Among the lines below, keep only those from the one containing "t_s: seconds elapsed" through the one containing "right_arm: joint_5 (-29", and reproduce them exactly.

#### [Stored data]

────────────────

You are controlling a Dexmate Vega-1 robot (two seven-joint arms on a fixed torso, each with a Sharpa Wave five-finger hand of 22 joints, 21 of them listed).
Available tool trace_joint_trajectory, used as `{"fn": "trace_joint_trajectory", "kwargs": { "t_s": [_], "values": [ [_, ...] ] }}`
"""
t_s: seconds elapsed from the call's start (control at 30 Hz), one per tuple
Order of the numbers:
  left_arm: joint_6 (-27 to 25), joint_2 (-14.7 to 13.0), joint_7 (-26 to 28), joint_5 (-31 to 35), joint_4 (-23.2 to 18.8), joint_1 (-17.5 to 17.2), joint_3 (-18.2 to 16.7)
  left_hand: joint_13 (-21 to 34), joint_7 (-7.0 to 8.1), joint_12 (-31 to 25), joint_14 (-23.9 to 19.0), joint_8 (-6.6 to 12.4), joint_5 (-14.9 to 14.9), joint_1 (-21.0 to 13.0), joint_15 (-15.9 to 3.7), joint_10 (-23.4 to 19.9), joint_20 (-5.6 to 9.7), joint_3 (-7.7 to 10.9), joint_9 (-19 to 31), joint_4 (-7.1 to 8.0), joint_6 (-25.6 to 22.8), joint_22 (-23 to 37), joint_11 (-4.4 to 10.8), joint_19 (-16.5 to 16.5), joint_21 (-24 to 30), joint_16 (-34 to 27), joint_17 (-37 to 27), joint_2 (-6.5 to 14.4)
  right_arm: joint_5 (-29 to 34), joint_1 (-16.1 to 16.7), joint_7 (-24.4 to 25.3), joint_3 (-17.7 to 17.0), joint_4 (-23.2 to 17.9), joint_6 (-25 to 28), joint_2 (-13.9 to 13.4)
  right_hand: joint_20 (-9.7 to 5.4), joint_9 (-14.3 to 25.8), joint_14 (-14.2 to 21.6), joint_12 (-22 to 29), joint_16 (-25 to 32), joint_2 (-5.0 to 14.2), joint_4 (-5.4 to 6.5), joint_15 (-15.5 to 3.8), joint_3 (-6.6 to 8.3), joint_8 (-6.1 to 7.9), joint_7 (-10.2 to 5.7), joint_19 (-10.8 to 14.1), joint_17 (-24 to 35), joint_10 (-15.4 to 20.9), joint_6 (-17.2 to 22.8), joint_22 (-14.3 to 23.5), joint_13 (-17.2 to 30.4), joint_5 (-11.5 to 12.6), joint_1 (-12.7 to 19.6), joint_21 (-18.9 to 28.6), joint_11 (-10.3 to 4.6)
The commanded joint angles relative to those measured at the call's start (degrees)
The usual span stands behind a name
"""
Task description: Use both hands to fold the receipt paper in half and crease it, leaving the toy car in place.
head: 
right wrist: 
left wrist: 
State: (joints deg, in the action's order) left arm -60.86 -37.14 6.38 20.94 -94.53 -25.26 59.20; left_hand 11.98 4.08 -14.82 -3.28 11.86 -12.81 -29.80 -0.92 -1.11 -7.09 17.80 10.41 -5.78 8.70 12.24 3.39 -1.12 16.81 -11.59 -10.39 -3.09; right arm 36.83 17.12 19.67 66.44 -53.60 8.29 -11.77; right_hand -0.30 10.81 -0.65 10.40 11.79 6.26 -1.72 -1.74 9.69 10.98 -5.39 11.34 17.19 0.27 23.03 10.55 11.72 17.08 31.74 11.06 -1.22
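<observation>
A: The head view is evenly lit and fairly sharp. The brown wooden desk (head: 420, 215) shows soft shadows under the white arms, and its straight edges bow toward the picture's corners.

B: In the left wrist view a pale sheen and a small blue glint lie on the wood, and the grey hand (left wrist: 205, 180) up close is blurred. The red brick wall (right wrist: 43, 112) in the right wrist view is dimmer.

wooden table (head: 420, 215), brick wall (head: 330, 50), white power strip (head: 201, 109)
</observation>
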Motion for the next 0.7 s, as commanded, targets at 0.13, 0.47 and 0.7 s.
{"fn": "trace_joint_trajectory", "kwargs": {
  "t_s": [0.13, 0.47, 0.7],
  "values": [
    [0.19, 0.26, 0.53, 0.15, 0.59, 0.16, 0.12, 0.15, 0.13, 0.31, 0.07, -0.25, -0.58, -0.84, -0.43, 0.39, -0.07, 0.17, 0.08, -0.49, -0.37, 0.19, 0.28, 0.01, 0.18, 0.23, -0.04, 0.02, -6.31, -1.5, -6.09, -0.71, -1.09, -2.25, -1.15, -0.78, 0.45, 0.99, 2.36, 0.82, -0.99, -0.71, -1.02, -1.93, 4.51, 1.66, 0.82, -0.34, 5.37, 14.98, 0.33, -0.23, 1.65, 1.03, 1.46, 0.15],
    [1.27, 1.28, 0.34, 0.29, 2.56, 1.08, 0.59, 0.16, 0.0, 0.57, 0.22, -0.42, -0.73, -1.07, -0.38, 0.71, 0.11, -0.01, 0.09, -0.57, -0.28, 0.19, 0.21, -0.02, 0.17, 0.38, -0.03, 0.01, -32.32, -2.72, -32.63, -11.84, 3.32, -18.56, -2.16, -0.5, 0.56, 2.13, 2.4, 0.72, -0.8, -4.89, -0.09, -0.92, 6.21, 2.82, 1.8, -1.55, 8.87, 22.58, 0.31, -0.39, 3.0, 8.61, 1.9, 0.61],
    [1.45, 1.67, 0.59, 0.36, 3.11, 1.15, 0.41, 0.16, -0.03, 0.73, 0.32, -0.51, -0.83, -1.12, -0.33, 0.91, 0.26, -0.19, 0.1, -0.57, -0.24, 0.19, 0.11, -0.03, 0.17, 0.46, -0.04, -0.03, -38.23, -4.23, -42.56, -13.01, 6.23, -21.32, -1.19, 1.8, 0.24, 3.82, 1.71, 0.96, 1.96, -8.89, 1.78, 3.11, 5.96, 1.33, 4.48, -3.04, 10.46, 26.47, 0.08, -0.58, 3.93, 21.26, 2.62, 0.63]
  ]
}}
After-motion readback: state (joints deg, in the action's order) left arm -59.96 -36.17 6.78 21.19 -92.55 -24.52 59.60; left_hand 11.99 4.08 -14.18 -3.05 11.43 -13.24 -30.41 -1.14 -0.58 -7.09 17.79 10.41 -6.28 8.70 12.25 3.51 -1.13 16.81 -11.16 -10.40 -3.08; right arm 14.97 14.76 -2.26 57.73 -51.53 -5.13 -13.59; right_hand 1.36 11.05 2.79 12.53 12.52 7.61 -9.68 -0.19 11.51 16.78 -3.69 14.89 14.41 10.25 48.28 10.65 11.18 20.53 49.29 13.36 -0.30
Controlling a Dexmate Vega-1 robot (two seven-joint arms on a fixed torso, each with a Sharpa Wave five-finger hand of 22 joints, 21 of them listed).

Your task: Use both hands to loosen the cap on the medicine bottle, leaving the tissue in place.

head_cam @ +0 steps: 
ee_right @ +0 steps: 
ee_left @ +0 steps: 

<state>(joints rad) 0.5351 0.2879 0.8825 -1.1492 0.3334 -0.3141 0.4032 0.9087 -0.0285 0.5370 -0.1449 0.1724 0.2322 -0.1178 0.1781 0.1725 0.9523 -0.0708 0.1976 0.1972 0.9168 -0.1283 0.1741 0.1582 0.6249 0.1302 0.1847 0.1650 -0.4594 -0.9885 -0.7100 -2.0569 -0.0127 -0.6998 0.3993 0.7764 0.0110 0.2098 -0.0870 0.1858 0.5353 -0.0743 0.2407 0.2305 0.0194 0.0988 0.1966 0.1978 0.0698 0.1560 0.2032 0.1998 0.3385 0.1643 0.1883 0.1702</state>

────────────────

#### [Response below]
t_s: seconds elapsed from the call's start (control at 30 Hz), one per tuple
Order of the numbers:
  left_arm: joint_6 (-27 to 25), joint_2 (-14.7 to 13.0), joint_7 (-26 to 28), joint_5 (-31 to 35), joint_4 (-23.2 to 18.8), joint_1 (-17.5 to 17.2), joint_3 (-18.2 to 16.7)
  left_hand: joint_13 (-21 to 34), joint_7 (-7.0 to 8.1), joint_12 (-31 to 25), joint_14 (-23.9 to 19.0), joint_8 (-6.6 to 12.4), joint_5 (-14.9 to 14.9), joint_1 (-21.0 to 13.0), joint_15 (-15.9 to 3.7), joint_10 (-23.4 to 19.9), joint_20 (-5.6 to 9.7), joint_3 (-7.7 to 10.9), joint_9 (-19 to 31), joint_4 (-7.1 to 8.0), joint_6 (-25.6 to 22.8), joint_22 (-23 to 37), joint_11 (-4.4 to 10.8), joint_19 (-16.5 to 16.5), joint_21 (-24 to 30), joint_16 (-34 to 27), joint_17 (-37 to 27), joint_2 (-6.5 to 14.4)
  right_arm: joint_5 (-29 to 34), joint_1 (-16.1 to 16.7), joint_7 (-24.4 to 25.3), joint_3 (-17.7 to 17.0), joint_4 (-23.2 to 17.9), joint_6 (-25 to 28), joint_2 (-13.9 to 13.4)

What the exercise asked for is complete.